Maybe I should have some breakfast now..

//Syntium

All quiet on the Western front

2009.03.12

Current mood: Excited, Sleepy

I’ve e-mailed a tattoo artist about my.. *counts*.. 6th tattoo. He hasn’t answered yet so I’m eagerly waiting for an answer to show up in my inbox. You’ll see what the motif will be when it’s done, but for now I want to keep it a secret. :o)
I’ll probably end up getting more tattoos, well, definitely if I get another cat. Then I want a paw print from that cat also, with its name above it, like the other paw tattoos I did. But as much as I want a cat right now (even e-mailed a few people about cats) it just doesn’t feel 100% right, not now anyway. Sad but true. But I hope that the distant future when I can get a cat isn’t too far away.

What else? Nothing much, except that my doctor will call today about the results of the tests I did last week, so we’ll see about what she says.

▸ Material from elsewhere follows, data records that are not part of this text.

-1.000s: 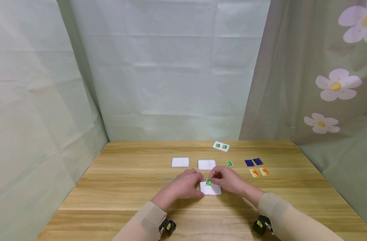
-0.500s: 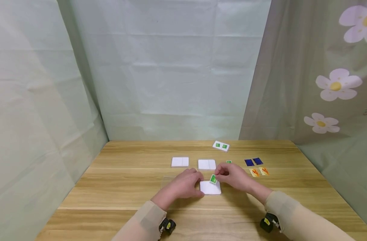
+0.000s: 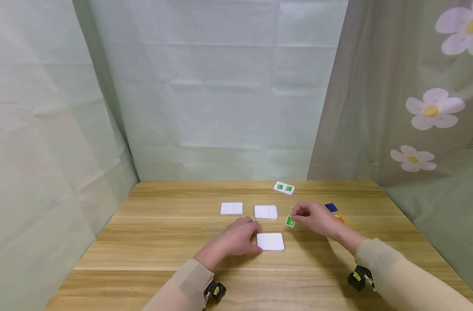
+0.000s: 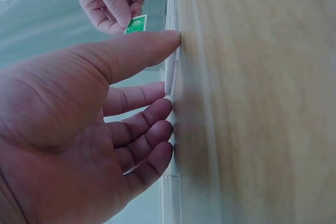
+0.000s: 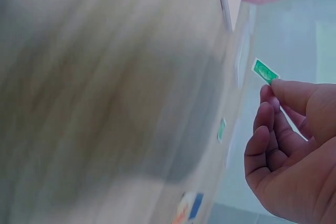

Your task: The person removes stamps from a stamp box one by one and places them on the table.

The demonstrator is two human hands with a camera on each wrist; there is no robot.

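Note:
My right hand (image 3: 295,216) pinches a small green card (image 3: 290,221) between thumb and fingertips and holds it just above the table, right of the white tiles. The same green card (image 5: 265,72) sticks up from the fingertips in the right wrist view. My left hand (image 3: 255,238) lies on the table with relaxed fingers. Its thumb (image 4: 157,43) touches the left edge of a blank white tile (image 3: 270,242). A second green card (image 3: 292,209) lies partly hidden behind the right hand.
Two more white tiles (image 3: 231,208) (image 3: 266,211) lie side by side further back. A white tile with two green squares (image 3: 284,188) sits near the far edge. A blue card (image 3: 331,207) and an orange card (image 3: 339,219) show behind the right hand. Curtains enclose the wooden table (image 3: 143,242).
The right hand has carried the green card from above the near white tile to the right and farther back. The left hand has stayed at the tile's left edge.

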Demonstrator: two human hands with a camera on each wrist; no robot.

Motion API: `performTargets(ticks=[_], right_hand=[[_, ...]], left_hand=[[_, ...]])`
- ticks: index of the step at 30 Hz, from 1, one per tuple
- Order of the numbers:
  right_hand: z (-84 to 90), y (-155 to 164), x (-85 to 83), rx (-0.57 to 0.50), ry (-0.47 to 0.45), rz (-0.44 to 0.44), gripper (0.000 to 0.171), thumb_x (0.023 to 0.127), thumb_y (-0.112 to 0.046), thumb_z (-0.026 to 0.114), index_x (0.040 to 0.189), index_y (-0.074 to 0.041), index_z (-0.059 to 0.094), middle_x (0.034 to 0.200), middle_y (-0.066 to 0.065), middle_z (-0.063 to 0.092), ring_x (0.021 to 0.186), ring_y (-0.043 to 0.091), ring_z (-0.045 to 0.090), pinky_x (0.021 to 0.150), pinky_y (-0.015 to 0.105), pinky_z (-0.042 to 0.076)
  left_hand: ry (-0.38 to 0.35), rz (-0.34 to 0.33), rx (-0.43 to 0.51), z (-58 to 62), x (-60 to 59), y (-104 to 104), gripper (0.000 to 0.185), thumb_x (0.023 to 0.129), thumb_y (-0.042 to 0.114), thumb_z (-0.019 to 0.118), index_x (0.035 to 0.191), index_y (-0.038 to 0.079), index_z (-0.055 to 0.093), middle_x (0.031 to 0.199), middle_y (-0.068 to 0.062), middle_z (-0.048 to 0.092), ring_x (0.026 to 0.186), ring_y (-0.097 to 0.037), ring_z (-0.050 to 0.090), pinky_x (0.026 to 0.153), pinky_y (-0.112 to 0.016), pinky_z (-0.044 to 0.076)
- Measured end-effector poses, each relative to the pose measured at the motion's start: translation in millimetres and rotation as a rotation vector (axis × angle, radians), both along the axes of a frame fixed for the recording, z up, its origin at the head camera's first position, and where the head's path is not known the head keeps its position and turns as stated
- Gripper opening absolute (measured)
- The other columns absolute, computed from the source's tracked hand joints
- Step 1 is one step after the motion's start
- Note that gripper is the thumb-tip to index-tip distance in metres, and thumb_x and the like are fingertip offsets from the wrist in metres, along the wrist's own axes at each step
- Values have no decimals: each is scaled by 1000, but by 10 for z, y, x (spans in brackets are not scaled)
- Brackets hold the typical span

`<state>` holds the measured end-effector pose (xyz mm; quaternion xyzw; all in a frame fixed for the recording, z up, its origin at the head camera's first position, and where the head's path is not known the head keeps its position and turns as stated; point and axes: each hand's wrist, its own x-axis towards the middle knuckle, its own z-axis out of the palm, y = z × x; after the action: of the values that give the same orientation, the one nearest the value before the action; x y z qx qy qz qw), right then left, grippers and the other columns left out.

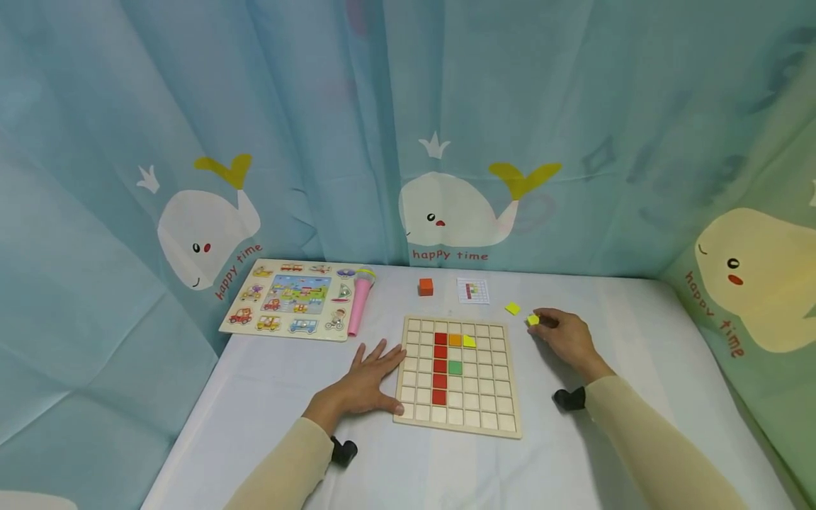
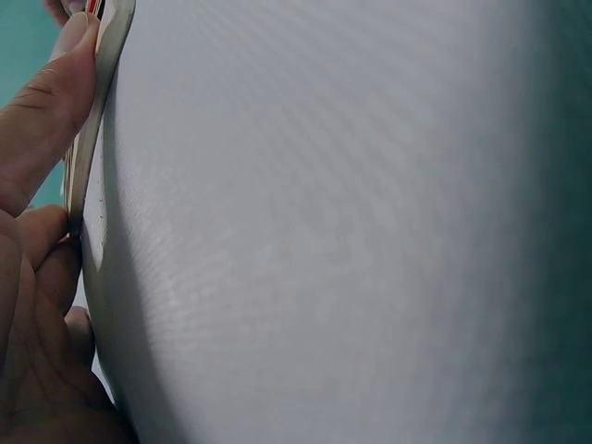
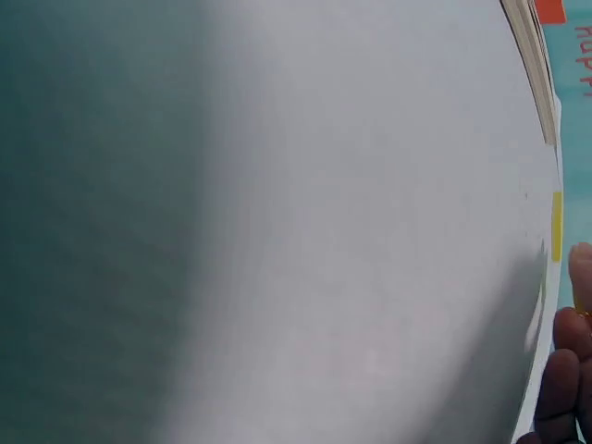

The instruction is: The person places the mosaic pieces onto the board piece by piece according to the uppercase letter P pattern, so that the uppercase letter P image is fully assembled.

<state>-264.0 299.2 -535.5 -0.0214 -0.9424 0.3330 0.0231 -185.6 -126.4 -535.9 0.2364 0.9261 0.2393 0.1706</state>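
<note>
In the head view a wooden grid board (image 1: 484, 386) lies on the table, with a column of red squares (image 1: 440, 366), an orange square (image 1: 455, 340), a yellow square (image 1: 469, 341) and a green square (image 1: 455, 367) in its cells. My left hand (image 1: 357, 382) rests at the board's left side, fingers spread, with fingertips and thumb at its edge. The left wrist view shows the thumb (image 2: 55, 111) against the board's rim. Right of the board, my right hand (image 1: 567, 340) pinches a small yellow block (image 1: 533, 320) between thumb and fingers. Another yellow block (image 1: 513, 309) lies close by.
Behind the board are an orange-red cube (image 1: 426, 287) and a printed grid card (image 1: 473, 291) with a coloured pattern. To the back left lie a vehicle picture puzzle (image 1: 255, 308) and a pink toy microphone (image 1: 360, 304). A whale-print curtain (image 1: 331, 177) hangs behind the table.
</note>
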Motion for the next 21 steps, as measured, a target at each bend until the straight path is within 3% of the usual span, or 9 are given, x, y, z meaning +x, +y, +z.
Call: performTargets(ticks=[3,7,13,21], right_hand=[[24,-36,39,-13,35,-4,43,91,-21,67,129,-3,61,118,20,66,103,33,63,77,40,56],[73,-148,122,-39,68,-29,40,91,-21,68,127,-5,63,110,17,67,94,28,62,65,27,51],[125,-440,317,-90,65,-57,41,89,-23,71,127,-8,65,111,13,67,95,25,60,66,25,48],[164,-789,576,-147,9,-14,40,89,-24,71,126,-10,65,111,10,67,95,22,58,66,24,49]], left_hand=[[1,1,-4,-4,-3,0,109,69,58,79,156,25,24,164,9,17,154,-21,-1,123,-52,-11],[-1,5,-4,-9,-2,-2,109,68,59,79,156,26,23,164,10,17,154,-20,-1,123,-52,-11],[4,7,-9,-10,1,-6,109,68,60,78,156,26,23,164,9,17,154,-20,-1,123,-51,-11],[5,5,-5,-8,-3,-6,109,68,60,78,156,25,24,164,9,17,154,-21,-1,123,-52,-11]])
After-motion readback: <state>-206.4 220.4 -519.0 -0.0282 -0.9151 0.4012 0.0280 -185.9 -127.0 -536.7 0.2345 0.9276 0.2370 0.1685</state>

Other than that, not much to tell..

//Syntium

Sexuality

2009.03.08

Current mood – Ok

‘I want to be the minority
I don’t need your authority
Down with the moral majority
‘Cause I want to be the minority ‘

I think I was about 16 when the thought of actually being bisexual first crossed my mind. Before that I just thought ‘somethin’s wrong with them’. Then I read something about homosexuals in a magazine. It said something like ‘Gay people relate to love songs the same way straight people do’. Which made me think that they may not be so different after all. And then, I slowly shifted, to fantasizing what it would be like kissing a girl. Imagining it felt strange but still something I couldn’t stop doing. I became more and more ‘obsessed’ with the thought of kissing another girl.

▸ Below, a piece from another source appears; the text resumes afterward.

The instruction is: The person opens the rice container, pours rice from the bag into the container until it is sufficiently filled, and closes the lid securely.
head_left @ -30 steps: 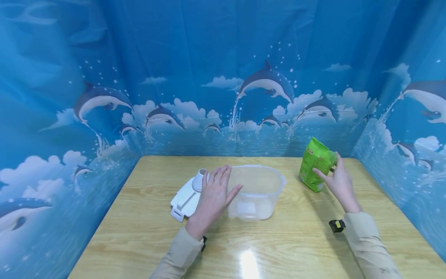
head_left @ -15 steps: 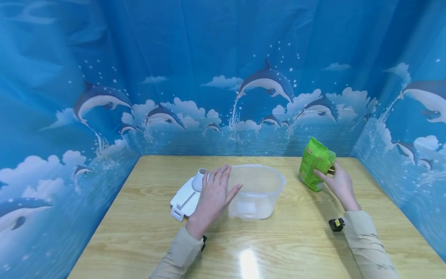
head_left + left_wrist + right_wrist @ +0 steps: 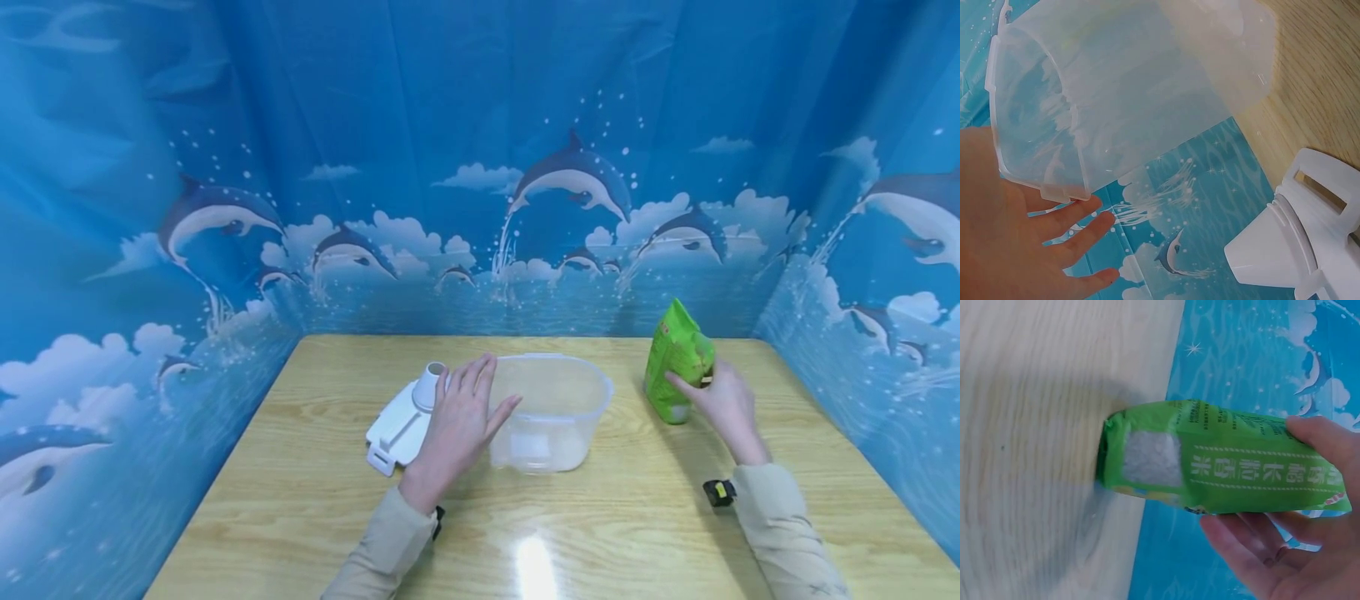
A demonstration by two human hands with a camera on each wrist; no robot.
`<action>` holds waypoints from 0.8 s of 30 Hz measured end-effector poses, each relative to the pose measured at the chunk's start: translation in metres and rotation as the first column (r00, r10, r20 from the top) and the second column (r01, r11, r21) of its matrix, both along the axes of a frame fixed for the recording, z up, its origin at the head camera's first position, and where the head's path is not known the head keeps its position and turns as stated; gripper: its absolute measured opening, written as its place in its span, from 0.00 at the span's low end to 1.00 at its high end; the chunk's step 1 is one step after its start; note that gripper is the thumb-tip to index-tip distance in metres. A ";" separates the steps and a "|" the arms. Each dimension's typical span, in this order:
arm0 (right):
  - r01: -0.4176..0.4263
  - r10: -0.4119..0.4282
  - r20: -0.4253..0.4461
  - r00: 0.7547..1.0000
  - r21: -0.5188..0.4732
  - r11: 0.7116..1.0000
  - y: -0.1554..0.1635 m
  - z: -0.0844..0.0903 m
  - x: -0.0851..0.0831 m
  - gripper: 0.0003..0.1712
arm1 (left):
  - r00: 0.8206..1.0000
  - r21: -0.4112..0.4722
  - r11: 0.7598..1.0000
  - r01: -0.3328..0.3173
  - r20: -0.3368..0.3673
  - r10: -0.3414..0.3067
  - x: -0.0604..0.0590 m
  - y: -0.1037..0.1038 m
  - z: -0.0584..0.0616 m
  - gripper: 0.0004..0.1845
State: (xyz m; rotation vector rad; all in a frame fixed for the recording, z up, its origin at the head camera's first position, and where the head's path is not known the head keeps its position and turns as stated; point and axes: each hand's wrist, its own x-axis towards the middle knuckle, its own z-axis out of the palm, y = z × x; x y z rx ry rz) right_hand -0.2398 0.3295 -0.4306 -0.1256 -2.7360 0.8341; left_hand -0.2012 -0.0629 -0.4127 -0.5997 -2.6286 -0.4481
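My right hand [image 3: 726, 408] grips a green bag of rice [image 3: 675, 362] near the table's far right, thumb on one broad side and fingers on the other. A small whitish window [image 3: 1152, 458] shows near the bag's base in the right wrist view. My left hand [image 3: 459, 429] lies with straight, spread fingers at the left rim of a clear plastic container [image 3: 551, 442], whose open top faces up. In the left wrist view the fingertips [image 3: 1107, 217] are right beside that rim. Left of this hand lies a white lid [image 3: 397, 433] with a cone-shaped spout [image 3: 427, 387], partly hidden behind the hand.
A wooden table [image 3: 600, 533] carries everything. Blue curtains [image 3: 420, 125] printed with dolphins rise along its back and both sides. Wood surface shows between the container and the rice bag.
The rice bag has turned a little in my right hand, its narrow side now more towards me, and that hand has shifted slightly left. My left hand and the container have stayed still.
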 end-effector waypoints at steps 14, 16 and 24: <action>-0.154 0.158 0.054 0.986 -0.068 0.986 0.005 -0.002 0.009 0.43 | 1.000 -0.006 1.000 0.002 -0.001 -0.002 0.000 0.000 0.000 0.45; -0.239 0.251 0.080 0.965 -0.128 0.962 0.014 -0.004 0.006 0.50 | 1.000 -0.009 1.000 0.001 -0.003 -0.001 0.000 0.000 0.000 0.45; -0.437 0.505 0.151 0.850 -0.334 0.835 0.041 -0.002 -0.008 0.56 | 1.000 -0.006 1.000 -0.002 -0.002 0.002 -0.001 0.000 -0.001 0.45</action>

I thought a lot back and forth if I really was bisexual. ‘How can you be sure?’ ‘Why, of all the people I know, why me?’ And I think I first ‘decided’ that I was bisexual, because then there was a 50-50% chance that I would end up with a boy, at least it felt like that. Deep, deep down inside I think I knew that I was more lesbian than bisexual, but it felt so scary to admit that, that I buried it underneath a safety net of bisexuality.

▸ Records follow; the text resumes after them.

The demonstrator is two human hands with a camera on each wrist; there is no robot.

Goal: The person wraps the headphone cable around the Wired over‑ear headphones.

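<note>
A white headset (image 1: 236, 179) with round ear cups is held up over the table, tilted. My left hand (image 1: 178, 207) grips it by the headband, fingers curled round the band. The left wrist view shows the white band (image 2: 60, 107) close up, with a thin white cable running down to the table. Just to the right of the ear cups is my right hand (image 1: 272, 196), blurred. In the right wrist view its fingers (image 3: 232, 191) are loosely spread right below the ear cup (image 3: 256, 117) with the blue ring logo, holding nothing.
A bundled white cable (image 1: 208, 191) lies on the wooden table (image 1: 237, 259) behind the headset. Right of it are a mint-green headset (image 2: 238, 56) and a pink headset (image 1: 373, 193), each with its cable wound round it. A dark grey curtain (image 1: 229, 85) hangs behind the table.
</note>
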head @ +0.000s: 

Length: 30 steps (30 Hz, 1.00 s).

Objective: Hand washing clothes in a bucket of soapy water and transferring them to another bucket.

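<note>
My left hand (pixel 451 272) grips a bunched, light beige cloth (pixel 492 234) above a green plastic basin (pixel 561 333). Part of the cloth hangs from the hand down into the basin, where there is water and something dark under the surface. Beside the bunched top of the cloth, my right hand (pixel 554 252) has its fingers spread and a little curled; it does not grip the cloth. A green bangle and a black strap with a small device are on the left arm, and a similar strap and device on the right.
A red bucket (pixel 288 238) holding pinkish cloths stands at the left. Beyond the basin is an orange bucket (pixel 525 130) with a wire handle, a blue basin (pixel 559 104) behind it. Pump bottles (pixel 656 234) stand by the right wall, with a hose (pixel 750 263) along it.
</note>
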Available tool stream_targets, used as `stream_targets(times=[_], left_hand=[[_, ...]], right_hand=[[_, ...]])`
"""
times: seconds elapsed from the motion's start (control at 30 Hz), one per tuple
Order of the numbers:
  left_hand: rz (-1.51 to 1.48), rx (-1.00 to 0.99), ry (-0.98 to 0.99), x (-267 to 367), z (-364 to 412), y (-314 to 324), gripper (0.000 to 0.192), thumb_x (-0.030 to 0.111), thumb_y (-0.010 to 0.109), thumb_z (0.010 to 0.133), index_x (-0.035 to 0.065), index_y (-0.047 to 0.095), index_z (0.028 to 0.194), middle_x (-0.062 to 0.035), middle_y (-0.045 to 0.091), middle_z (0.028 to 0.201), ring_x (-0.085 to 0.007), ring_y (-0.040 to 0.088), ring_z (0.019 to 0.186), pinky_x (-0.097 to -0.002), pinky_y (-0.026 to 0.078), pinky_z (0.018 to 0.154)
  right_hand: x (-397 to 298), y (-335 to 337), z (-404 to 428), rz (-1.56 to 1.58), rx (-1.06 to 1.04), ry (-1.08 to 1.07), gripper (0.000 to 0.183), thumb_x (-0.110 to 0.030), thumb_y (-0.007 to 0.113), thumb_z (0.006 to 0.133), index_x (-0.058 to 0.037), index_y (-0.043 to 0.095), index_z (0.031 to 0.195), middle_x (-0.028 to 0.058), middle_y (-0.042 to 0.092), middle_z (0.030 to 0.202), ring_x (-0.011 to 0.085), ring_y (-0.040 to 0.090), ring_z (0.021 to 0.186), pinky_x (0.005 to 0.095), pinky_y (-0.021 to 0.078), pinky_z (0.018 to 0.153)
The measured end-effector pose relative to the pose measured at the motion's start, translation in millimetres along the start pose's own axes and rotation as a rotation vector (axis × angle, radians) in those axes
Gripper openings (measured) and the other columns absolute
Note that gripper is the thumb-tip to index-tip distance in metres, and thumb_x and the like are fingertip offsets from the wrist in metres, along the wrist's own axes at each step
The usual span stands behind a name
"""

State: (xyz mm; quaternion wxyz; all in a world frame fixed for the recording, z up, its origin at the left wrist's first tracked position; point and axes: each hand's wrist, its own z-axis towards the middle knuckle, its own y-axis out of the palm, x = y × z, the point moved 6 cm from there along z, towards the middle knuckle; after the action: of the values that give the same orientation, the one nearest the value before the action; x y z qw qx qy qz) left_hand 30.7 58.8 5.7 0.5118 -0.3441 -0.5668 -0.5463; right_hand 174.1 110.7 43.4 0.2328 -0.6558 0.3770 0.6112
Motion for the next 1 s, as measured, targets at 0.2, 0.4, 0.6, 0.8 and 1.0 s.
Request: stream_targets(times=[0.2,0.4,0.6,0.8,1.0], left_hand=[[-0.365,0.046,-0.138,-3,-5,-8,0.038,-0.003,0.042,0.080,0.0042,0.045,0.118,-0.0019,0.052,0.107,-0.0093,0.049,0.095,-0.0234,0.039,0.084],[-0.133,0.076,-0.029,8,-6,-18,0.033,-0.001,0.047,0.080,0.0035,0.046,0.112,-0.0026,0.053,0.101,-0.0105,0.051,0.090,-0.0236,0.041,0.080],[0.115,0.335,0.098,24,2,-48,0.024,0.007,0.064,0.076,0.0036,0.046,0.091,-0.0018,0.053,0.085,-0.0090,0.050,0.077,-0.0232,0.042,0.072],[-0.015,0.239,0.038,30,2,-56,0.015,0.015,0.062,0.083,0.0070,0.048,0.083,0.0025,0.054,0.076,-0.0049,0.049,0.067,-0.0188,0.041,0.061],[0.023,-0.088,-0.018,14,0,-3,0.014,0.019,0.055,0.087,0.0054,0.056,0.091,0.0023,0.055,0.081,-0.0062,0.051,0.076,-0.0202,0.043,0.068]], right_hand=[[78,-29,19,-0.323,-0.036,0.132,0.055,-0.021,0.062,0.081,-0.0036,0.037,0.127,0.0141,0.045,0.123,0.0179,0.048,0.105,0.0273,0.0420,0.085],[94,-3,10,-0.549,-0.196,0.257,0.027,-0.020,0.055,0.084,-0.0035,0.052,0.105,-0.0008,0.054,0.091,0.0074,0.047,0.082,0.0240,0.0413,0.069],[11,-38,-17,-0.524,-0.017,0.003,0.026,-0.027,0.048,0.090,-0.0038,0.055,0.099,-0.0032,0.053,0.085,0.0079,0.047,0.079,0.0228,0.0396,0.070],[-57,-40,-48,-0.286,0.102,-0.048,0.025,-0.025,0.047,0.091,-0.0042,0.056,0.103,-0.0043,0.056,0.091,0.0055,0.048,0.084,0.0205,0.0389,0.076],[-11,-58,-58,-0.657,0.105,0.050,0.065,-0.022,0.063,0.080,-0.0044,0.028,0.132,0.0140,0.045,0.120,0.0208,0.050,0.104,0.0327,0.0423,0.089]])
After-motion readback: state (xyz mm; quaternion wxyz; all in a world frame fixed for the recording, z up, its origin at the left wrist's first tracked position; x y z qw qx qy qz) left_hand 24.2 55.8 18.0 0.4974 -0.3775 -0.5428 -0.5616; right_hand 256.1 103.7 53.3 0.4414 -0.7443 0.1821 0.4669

So, I thought a lot about it for a few years and the feeling just grew stronger. Eventually I contacted this union (don’t know if that’s the right translation of the word) for LGBT’s, and met up with others that were gay or bisexual. The day after I met with them, they threw their monthly party, and I went there full of hope that I would meet a girl and live happily ever after.

Of course that didn’t happen. I didn’t even get kissed ;o). But during the years I’ve gradually come to terms with being a lesbian. Or, somewhat lesbian anyway. I’m not closing any doors, so to say. I guess I’m like 98% gay. But I personally believe that sexuality is not a constant thing. It can change over the years, or even from day to day. It’s fluent, at least for me. It’s just a feeling, you just know what is right and when. But I appreciate, that it can be hard as a teenager, not knowing any other gay people.
Hell, it’s hard even now. I live in a small town where most gay people leave for bigger cities, and that doesn’t leave you with a whole lot of options. Not that I have been on a party since like the turn of century.

Sometimes I look at women and I just wonder why, there are straight women, and homosexual men. What is it that they don’t get? I mean, women are beautiful! ;o) And some are just breath taking.
I don’t really know how I know, I just do. Because I am still waiting for that kiss.